Réemploi contre recyclage
«On vous explique que ce n’est pas grave d’acheter des bouteilles en plastique puisqu’elles vont vous être redonnées. Mais c’est faux : pour les recycler on ajoute de la matière et on utilise de l’énergie», s’exaspère Moïra Tourneur, membre de l’association Zero Waste France. À l’instar des autres organisations de défense de l’environnement, elle soutient l’idée d’une consigne, mais uniquement pour le réemploi des contenants collectés et non pour leur recyclage. «La loi prévoit la fin des plastiques à usage unique d’ici 2040, ça serait un peu bête de mettre en place maintenant tout un système pour les recycler», développe-t-elle, en prônant l’utilisation et la consigne du verre. En effet, d’un point de vue scientifique et sanitaire, il est aujourd’hui compliqué de réutiliser le plastique à contact alimentaire sans le recycler. «Mais pourquoi ne pas réfléchir à sa pertinence pour des usages cosmétiques ou d’hygiène», propose-t-elle.

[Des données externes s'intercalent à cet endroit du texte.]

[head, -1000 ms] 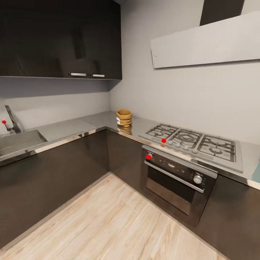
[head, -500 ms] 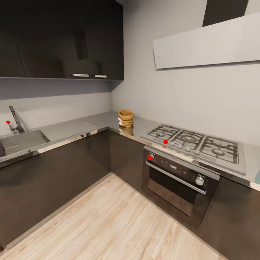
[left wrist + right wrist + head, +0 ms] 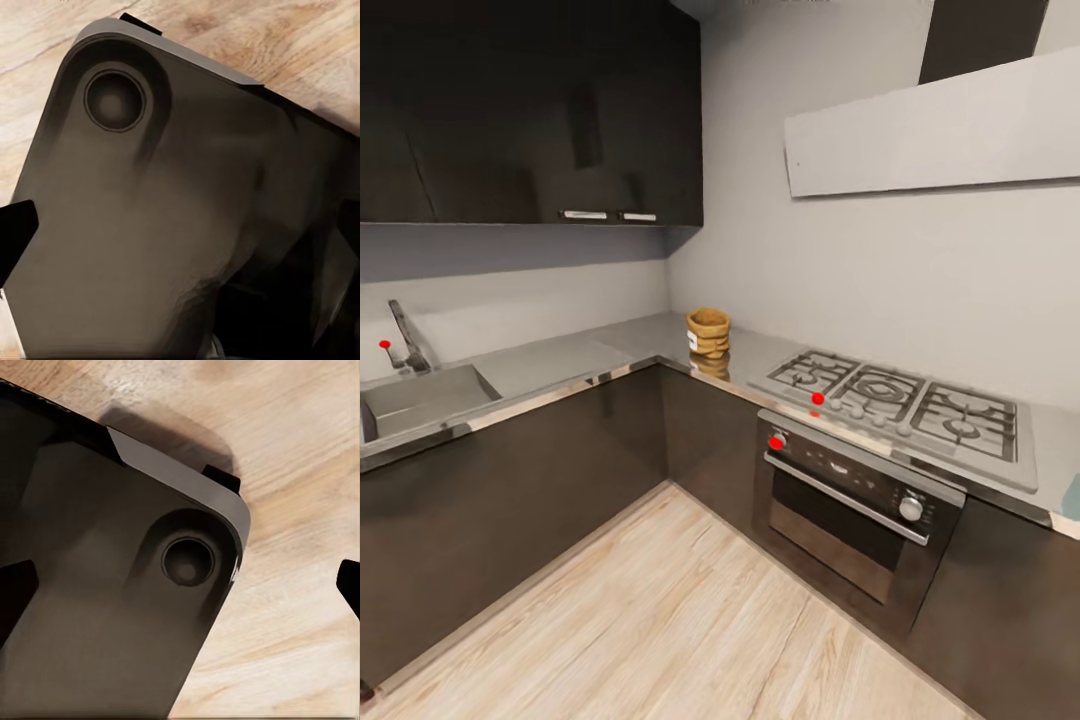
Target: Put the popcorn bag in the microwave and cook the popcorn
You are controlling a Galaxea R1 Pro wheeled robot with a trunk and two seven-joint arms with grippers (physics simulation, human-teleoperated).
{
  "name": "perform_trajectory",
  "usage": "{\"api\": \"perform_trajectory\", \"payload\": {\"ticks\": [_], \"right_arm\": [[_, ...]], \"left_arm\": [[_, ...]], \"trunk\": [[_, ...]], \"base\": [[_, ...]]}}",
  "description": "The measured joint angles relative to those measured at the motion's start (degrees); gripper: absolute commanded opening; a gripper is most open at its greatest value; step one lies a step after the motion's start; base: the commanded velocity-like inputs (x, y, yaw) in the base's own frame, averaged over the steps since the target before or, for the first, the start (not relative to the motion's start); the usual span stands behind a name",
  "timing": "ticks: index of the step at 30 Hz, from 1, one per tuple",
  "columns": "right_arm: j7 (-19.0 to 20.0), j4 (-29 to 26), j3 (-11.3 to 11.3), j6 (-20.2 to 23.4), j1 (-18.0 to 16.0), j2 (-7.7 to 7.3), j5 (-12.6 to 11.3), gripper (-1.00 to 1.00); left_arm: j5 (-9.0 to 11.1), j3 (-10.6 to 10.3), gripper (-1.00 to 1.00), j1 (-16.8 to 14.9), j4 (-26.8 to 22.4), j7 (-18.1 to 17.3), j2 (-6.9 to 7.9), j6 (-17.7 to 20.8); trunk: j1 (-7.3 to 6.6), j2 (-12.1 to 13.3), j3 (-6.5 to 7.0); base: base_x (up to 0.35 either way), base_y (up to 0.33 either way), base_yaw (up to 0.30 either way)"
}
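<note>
On the countertop (image 3: 560, 352) corner, you're risking toppling the popcorn bag (image 3: 708, 331); I cannot tell either gripper's finger state

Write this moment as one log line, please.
phase: approaching | popcorn bag: upright on countertop corner, left of hob | pincers: state unclear
</note>
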Motion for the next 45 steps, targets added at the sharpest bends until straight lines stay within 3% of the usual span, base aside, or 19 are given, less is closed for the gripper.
{"api": "perform_trajectory", "payload": {"ticks": [30,36,45], "right_arm": [[0.0,-0.2,0.5,-0.5,0.0,-0.64,0.6,1.00],[0.0,-0.2,0.4,-0.4,0.0,-0.63,0.4,1.00],[0.0,-0.1,0.4,-0.1,0.0,-0.53,0.2,1.00]], "left_arm": [[0.0,0.1,1.00,0.0,-0.1,-0.3,0.02,-0.5],[0.8,0.7,1.00,0.0,0.3,-0.4,0.36,-0.3],[0.7,0.7,1.00,0.0,0.7,-0.4,0.41,0.5]], "trunk": [[-6.59,12.0,5.39],[-6.60,12.1,5.40],[-6.63,12.0,5.40]], "base": [[0.000,0.000,0.000],[0.011,0.000,0.000],[0.291,0.000,0.000]]}}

Les producteurs de bouteilles plastiques auraient eux-mêmes poussé pour ces objectifs de recyclage importants, dénonce Joel Ruffy, représentant de l’association Amorce qui porte la voix des collectivités. «Cela ne va rien changer au parcours classique d’une bouteille, à part leur donner une image plus vertueuse. Pour nous, cela ressemble beaucoup à une mesure de greenwashing», dénonce-t-il auprès de Vert. Le prix du plastique recyclé a presque doublé en un an pour atteindre les 2500€ la tonne et incite les industriels à maîtriser leurs gisements. «Coca-cola commence déjà à installer des consignes dans les supermarchés pour chercher la bonne matière première sans se soucier du reste», explique Jean-Christophe Gavallet, membre du réseau gestion des déchets de France Nature environnement. L’utilisation des bouteilles usagées est d’abord au centre d’importants intérêts économiques. Aujourd’hui, la collecte et le traitement des déchets d’emballage sont assurés par les collectivités locales et financés par des « éco-contributions », prélevées auprès des producteurs. Le passage à la consigne ferait donc perdre cette manne financière aux collectivités et pourrait rendre inutiles des investissements de collecte de déchets réalisés depuis plusieurs années.

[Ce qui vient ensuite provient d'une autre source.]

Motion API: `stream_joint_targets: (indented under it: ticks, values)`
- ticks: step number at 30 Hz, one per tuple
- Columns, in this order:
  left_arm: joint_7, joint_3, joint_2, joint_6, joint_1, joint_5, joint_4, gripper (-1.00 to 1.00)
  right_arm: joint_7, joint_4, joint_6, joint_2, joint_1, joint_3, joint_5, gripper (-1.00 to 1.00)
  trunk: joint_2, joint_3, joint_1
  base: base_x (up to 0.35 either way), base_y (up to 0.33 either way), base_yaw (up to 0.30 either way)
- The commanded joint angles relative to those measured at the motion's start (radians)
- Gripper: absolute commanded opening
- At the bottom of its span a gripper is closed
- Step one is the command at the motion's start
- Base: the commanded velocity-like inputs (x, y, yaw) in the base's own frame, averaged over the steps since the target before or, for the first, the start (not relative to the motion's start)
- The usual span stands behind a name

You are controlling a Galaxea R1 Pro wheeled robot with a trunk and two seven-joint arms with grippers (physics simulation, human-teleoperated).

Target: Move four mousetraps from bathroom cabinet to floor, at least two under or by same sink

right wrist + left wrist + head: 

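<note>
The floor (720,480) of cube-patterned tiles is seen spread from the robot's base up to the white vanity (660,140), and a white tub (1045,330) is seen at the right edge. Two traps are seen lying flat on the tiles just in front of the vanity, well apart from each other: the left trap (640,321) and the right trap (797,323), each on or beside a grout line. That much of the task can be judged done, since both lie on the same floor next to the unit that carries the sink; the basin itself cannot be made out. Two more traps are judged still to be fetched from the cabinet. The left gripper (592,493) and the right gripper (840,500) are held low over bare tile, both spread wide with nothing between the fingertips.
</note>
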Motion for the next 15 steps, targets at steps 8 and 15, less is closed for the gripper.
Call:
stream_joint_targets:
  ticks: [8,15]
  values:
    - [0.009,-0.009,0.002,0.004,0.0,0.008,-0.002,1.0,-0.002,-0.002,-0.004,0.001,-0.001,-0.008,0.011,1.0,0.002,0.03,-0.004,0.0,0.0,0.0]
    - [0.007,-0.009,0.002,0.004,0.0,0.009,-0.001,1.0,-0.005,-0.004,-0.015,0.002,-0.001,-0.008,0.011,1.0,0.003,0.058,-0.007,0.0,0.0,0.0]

Beaucoup d’incertitudes sur les bénéfices écologiques et sociaux
En plus des collectivités, le passage à la consigne ferait peser la responsabilité du tri sur les citoyen·nes. Une injonction qui pourrait entraîner une augmentation des émissions de gaz à effet de serre liées au transport, via le passage du camion de poubelle à la voiture individuelle. Et pourrait également entraîner un effet rebond, en incitant les consommateur·ices à continuer d’acheter des bouteilles en plastique, sachant qu’ils ou elles pourront en récupérer une partie du prix. «Cela conduira à faire payer les consommateurs deux fois pour un service public qui existe déjà», regrette Joel Ruffy, expliquant qu’une partie de la consigne sera captée par les metteurs en marché pour l’installation des 30 000 automates prévus.
Se focaliser sur la consigne détourne le débat de son enjeu principal, regrette Jean-Christophe Gavallet, pour qui «l’important reste de savoir comment on se désintoxique du plastique». Pour rassurer les 80 acteurs engagés dans la concertation qui débute mardi, le gouvernement laisse la porte ouverte à des réflexions plus larges, notamment sur l’implantation généralisée des bacs jaunes ou la tarification incitative, qui consiste à faire payer les usagers selon les quantités de déchets qu’ils produisent.
Danone, Nestlé et Coca-Cola – trois grands metteurs en marché – n’ont pas donné suite à nos sollicitations.